_Required work_
Which lines come from the start of the records through the line that holds "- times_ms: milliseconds"? Write them out word for word.

+++ Stored data

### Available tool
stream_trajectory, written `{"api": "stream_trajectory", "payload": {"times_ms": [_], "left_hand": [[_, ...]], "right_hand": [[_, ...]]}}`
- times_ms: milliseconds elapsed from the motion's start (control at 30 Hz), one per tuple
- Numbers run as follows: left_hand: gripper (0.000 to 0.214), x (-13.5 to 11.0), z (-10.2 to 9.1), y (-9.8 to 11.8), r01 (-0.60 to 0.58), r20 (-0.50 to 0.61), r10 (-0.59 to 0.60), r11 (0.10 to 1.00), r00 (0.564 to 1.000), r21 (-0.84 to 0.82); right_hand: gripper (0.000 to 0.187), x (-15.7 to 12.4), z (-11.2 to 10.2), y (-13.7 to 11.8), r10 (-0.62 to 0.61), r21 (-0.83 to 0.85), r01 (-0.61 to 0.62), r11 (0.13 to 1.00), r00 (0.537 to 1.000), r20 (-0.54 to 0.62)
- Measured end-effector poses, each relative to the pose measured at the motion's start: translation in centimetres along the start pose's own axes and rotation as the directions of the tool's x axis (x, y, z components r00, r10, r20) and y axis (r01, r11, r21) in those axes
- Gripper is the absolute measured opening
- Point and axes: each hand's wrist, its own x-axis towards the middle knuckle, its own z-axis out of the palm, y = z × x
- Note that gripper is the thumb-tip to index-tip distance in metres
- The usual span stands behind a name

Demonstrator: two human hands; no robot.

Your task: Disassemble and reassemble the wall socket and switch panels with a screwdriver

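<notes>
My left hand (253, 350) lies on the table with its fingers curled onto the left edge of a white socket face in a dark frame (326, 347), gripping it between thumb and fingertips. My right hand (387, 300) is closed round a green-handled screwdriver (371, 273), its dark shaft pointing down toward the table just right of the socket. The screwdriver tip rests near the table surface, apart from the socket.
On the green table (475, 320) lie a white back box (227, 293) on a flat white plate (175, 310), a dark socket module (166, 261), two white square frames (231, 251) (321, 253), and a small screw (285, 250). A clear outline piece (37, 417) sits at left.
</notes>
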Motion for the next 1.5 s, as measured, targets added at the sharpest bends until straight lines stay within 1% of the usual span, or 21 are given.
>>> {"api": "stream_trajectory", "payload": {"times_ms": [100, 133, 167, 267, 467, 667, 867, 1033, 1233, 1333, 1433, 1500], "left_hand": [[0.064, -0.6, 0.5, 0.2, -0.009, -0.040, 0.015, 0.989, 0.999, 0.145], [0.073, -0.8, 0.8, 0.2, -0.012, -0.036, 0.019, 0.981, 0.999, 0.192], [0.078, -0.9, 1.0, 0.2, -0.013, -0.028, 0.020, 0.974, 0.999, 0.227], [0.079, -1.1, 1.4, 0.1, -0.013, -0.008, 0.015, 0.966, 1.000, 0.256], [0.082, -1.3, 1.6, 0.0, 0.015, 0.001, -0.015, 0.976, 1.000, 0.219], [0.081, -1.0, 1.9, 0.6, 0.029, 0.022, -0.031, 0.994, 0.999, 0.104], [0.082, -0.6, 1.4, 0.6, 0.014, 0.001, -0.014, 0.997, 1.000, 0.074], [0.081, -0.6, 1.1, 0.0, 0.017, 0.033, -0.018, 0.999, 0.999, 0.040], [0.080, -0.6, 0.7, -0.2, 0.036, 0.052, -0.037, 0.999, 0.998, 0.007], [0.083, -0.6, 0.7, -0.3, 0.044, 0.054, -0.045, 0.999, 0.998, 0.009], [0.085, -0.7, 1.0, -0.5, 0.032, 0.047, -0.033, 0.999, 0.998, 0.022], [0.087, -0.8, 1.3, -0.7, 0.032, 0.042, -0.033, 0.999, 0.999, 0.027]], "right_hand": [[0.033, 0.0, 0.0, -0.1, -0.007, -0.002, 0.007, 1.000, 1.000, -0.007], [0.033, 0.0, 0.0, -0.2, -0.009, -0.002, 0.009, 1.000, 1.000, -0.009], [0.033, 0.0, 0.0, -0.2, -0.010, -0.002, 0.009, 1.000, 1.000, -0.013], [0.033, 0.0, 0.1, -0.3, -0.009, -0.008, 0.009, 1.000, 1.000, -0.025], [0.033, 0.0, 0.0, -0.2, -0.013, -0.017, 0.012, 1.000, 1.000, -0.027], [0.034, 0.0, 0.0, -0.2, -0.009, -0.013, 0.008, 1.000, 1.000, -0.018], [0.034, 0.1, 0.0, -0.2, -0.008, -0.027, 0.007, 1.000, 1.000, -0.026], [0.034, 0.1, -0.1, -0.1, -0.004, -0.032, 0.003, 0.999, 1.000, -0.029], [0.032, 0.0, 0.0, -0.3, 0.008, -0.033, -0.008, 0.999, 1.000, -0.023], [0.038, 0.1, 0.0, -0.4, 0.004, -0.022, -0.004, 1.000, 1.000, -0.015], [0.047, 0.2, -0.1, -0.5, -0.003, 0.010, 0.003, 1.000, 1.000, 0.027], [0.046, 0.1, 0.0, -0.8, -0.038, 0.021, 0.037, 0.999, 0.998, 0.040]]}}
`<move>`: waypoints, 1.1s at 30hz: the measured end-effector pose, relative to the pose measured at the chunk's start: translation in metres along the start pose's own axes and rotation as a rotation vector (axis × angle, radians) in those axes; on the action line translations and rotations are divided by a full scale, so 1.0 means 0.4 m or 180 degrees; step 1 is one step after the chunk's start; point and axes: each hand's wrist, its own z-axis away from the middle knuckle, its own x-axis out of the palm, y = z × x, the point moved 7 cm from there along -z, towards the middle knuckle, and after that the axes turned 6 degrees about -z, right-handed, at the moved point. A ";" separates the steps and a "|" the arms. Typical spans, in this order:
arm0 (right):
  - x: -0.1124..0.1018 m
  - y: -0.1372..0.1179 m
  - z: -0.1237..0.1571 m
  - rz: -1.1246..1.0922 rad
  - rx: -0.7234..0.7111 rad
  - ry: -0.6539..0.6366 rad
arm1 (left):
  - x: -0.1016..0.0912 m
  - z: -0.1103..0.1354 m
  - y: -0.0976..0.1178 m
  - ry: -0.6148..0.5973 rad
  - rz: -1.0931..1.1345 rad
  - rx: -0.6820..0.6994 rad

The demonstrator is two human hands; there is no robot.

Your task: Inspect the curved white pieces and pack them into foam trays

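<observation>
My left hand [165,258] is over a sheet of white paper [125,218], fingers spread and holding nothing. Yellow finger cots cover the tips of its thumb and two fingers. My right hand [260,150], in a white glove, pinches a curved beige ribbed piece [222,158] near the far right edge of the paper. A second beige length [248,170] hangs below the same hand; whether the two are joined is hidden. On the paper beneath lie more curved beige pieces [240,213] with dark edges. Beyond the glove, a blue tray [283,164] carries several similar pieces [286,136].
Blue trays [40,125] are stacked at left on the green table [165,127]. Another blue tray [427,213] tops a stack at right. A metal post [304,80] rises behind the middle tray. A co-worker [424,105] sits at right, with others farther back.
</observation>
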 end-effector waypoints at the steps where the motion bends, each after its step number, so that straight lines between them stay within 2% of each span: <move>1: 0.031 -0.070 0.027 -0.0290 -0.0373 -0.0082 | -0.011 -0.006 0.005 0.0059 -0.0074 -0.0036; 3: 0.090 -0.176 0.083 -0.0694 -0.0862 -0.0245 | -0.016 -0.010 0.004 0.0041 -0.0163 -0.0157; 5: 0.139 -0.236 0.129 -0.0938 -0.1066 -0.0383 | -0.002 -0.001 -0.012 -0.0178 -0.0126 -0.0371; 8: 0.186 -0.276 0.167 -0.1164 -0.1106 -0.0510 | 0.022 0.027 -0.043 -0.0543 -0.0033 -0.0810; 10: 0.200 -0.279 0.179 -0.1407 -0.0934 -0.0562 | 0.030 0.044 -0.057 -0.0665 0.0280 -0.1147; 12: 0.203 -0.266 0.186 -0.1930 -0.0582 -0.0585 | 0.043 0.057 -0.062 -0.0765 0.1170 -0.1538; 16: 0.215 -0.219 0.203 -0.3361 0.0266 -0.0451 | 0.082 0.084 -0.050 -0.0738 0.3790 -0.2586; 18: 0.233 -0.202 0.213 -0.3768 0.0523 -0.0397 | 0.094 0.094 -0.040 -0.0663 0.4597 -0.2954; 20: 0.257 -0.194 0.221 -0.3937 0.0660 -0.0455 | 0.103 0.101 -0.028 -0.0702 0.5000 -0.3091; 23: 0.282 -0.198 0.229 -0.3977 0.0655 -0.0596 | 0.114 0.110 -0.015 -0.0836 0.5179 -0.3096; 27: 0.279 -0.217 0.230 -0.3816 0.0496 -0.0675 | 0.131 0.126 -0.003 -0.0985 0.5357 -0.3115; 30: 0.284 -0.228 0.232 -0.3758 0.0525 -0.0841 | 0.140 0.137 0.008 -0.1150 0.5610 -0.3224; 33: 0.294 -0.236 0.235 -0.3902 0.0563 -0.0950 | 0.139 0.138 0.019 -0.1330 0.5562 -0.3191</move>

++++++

_Exercise output_
### Available tool
stream_trajectory, written `{"api": "stream_trajectory", "payload": {"times_ms": [_], "left_hand": [[_, ...]], "right_hand": [[_, ...]]}}`
- times_ms: milliseconds elapsed from the motion's start (control at 30 Hz), one per tuple

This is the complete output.